城ヶ島漁業協同組合がこのほど、全国漁業協同組合連合会が主催する「第22回全国青年・女性漁業者交流大会」で、最高位となる農林水産大臣賞を受賞した。2013年から同漁協で実施している食害生物の除去に関する先進的な取り組みと成果が評価され、県内団体では初めて同賞を獲得した。
今回表彰を受けたのは、城ヶ島漁業協同組合が取り組む「磯焼け」と呼ばれる藻場の消失・衰退防止と回復を目的とした保全活動について。同大会は全国の漁業者が日々の活動実績を発表し、知識・情報を共有することで産業や地域の活性化をめざすもの。今月1日・2日には22回大会が開かれ、全国各地の発表報告会で優勝した漁協などが5つの分科会に分かれてプレゼンテーションを行った。
藻場回復に一定効果
城ヶ島で磯焼けが顕著となったのは2008年前後。おもに島の西側で海藻の1種であるカジメが消失し、磯焼けの一因とされるウニの仲間のガンガゼの分布が見られた。その後、5年ほどで被害は島全域に拡大。ガンガゼ同様、藻類を餌とする魚「アイゴ」が漁師の刺網に大量にかかったこともあって、すぐさま駆除に乗り出した。城ヶ島では古くから豊かな磯根に恵まれ、ワカメ、ヒジキ、天草などのほか、藻場で育つアワビ、サザエ、イセエビといった魚介類が主力。磯焼けは産業衰退に直結する死活問題となるからだ。
2014年には漁協と城ヶ島ダイビングセンターによる藻場保全活動組織が発足。水産庁の交付金を得て、活動をスタートさせた。
従来から効率的な捕獲が難しいとされてきたアイゴには刺網を採用。日々の操業から漁師が適した漁具と漁場を選定し、網掛けするいわば”アイゴ漁”を行う。今年度までの3年間で総水揚量のおよそ7割を占める約1900尾の除去に成功した。また、ガンガゼは船上からの見突きとダイバーによる潜水で1個ずつ駆除。その数は1回あたり約4000個にのぼった。

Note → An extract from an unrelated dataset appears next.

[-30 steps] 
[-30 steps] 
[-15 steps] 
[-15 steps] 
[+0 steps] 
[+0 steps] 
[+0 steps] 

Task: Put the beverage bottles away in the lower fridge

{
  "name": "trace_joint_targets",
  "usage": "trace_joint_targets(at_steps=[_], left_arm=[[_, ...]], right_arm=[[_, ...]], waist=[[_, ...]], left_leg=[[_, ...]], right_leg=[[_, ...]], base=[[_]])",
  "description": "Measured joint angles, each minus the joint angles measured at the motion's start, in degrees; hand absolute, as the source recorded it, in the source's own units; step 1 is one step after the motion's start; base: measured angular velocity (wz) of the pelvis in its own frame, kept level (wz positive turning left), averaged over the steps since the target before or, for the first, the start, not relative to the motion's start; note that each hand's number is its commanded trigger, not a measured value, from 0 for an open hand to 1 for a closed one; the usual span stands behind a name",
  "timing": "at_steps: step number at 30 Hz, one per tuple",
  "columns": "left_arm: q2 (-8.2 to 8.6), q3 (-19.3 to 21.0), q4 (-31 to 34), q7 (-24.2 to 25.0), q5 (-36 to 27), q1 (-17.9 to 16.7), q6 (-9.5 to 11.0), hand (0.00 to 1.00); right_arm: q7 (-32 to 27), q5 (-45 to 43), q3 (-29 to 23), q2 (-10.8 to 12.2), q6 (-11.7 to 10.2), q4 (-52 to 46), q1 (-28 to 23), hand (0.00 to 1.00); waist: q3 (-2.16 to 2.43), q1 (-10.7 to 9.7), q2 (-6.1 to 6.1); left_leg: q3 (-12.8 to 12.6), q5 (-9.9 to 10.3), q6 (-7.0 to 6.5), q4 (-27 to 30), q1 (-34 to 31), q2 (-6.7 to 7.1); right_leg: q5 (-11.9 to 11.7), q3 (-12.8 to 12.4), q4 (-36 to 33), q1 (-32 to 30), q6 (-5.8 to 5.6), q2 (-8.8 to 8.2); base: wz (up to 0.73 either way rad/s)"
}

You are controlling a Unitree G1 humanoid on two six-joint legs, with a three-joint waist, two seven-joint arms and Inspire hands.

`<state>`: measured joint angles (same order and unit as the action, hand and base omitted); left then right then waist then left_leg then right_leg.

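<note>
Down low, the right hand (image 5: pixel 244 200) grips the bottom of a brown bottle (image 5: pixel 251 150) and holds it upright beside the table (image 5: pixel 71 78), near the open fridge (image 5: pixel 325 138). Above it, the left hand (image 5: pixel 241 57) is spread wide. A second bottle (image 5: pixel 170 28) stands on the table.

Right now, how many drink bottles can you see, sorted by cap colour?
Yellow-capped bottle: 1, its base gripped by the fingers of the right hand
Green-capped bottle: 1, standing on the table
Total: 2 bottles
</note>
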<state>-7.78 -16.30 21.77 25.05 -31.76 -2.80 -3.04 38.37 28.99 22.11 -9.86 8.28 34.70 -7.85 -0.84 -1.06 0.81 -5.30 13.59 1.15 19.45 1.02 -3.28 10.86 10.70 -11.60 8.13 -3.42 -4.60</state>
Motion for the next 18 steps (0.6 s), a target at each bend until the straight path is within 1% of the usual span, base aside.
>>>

県水産技術センターによると、こうした地道な活動により、藻場は徐々に回復傾向にあるといい、来年度以降も継続して取り組んでいく予定。
地域食材に活用
毒針や独得の臭いを持つアイゴ。漁獲後は陸上処分されているが、商品価値を生み出そうと相模女子大学などと連携し、製品開発を実施。商品化を視野に漁協直売所での試験販売を行いたいとしている。
横須賀市の西地区でもアイゴによる磯焼け被害が深刻で、漁師を悩ませる頭痛の種となっているが、棘や内臓をすぐに処理すれば美味しく食用できることから、一部飲食店では刺身や揚げ物、味噌漬けなどにして提供。干物を試作する水産加工業者もおり、新たな可能性が広がっている。